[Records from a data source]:
<<<<

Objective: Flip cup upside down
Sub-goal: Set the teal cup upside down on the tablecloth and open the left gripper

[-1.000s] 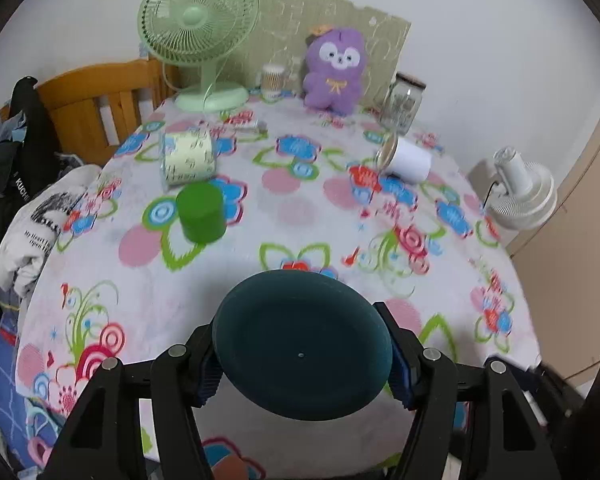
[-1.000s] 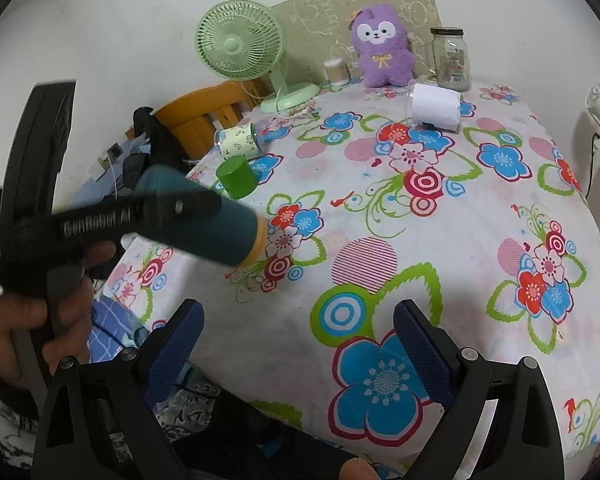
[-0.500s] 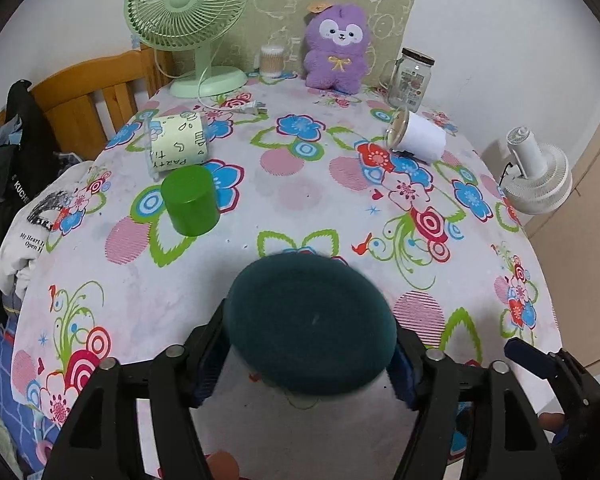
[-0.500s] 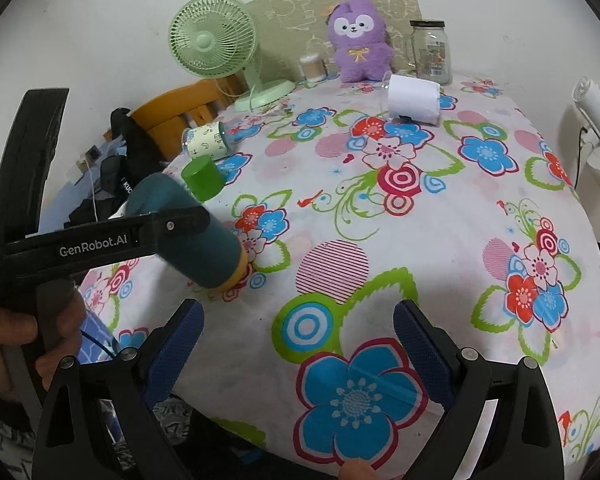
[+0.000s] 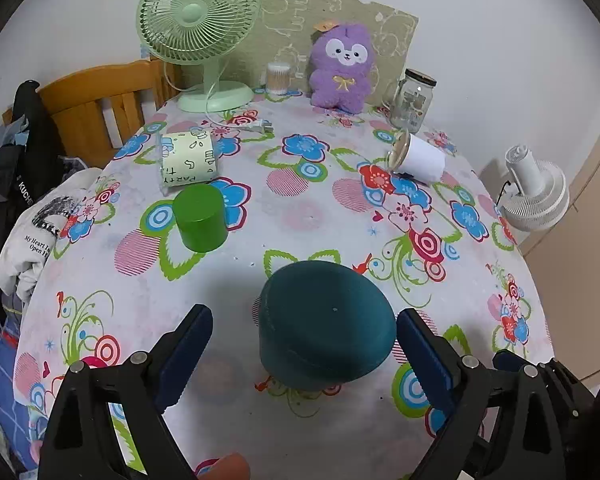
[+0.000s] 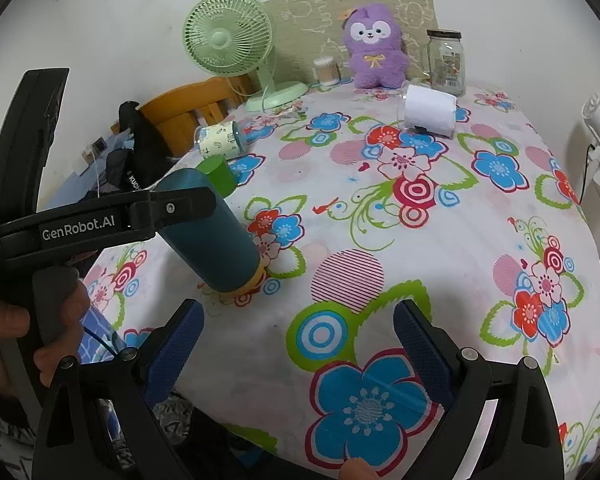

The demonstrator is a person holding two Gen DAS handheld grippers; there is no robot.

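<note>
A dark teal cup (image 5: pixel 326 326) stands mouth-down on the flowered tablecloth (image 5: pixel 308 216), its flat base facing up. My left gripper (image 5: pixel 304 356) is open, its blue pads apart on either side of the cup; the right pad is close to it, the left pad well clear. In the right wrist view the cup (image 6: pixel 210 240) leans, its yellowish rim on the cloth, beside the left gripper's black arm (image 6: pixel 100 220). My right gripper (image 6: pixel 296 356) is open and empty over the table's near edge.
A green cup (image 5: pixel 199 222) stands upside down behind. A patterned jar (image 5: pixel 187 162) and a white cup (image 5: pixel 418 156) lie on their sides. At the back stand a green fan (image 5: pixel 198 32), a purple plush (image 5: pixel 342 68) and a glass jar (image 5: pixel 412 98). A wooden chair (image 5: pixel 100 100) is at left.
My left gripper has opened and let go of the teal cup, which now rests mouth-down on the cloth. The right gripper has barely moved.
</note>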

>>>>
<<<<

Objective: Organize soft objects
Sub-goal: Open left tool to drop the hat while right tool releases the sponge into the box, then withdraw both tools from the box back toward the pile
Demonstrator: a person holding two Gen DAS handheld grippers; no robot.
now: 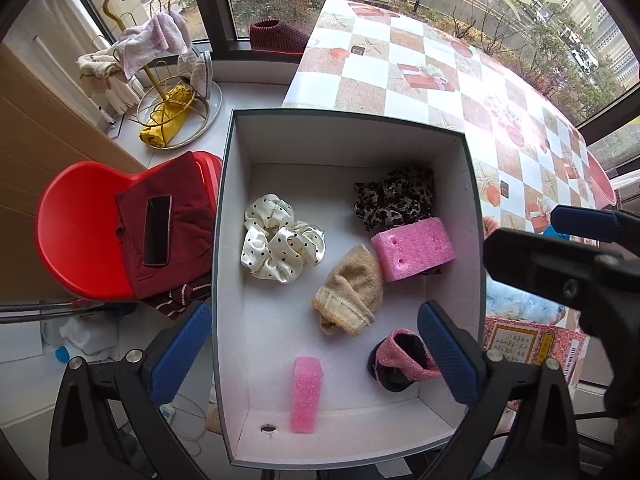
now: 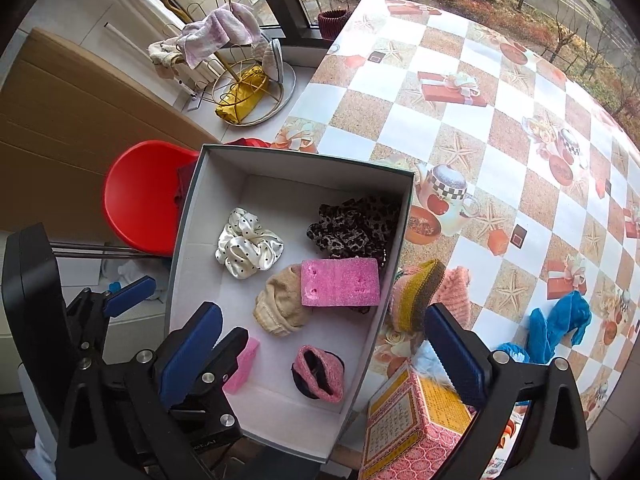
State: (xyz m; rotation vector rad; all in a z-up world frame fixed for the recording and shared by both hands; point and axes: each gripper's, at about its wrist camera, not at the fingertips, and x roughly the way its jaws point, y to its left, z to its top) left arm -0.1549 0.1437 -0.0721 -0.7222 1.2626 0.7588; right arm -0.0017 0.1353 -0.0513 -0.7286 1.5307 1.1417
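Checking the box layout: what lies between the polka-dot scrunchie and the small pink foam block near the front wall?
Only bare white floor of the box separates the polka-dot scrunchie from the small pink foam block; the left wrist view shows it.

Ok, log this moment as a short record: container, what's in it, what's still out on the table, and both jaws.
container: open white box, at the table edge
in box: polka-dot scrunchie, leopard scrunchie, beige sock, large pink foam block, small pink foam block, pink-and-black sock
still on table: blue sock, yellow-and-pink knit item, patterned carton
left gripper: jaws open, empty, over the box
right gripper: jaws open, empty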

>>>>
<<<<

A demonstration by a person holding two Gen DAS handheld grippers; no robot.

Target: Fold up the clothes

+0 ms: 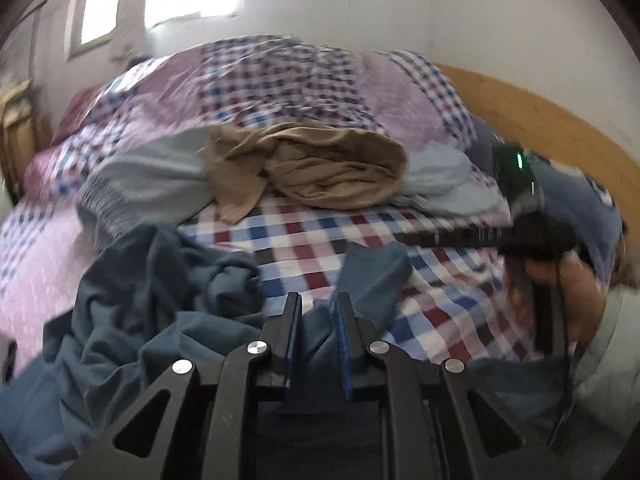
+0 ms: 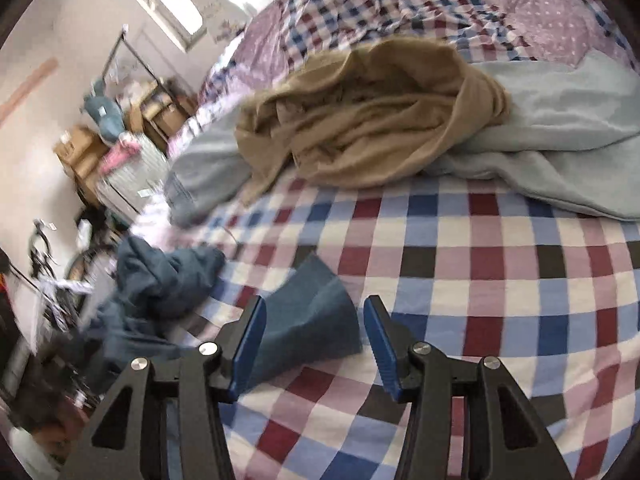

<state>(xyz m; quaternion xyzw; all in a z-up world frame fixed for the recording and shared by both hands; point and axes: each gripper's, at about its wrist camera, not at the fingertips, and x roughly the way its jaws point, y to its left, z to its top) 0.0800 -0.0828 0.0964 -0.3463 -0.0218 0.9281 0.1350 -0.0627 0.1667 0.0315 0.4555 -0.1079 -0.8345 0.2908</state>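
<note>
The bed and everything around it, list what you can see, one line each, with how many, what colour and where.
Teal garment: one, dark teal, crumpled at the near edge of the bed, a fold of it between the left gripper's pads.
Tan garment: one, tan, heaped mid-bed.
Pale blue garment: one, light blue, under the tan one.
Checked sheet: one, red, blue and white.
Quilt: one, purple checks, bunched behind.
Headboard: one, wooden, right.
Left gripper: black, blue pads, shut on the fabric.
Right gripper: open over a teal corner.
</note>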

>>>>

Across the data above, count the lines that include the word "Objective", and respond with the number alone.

[Answer for this exercise]:
2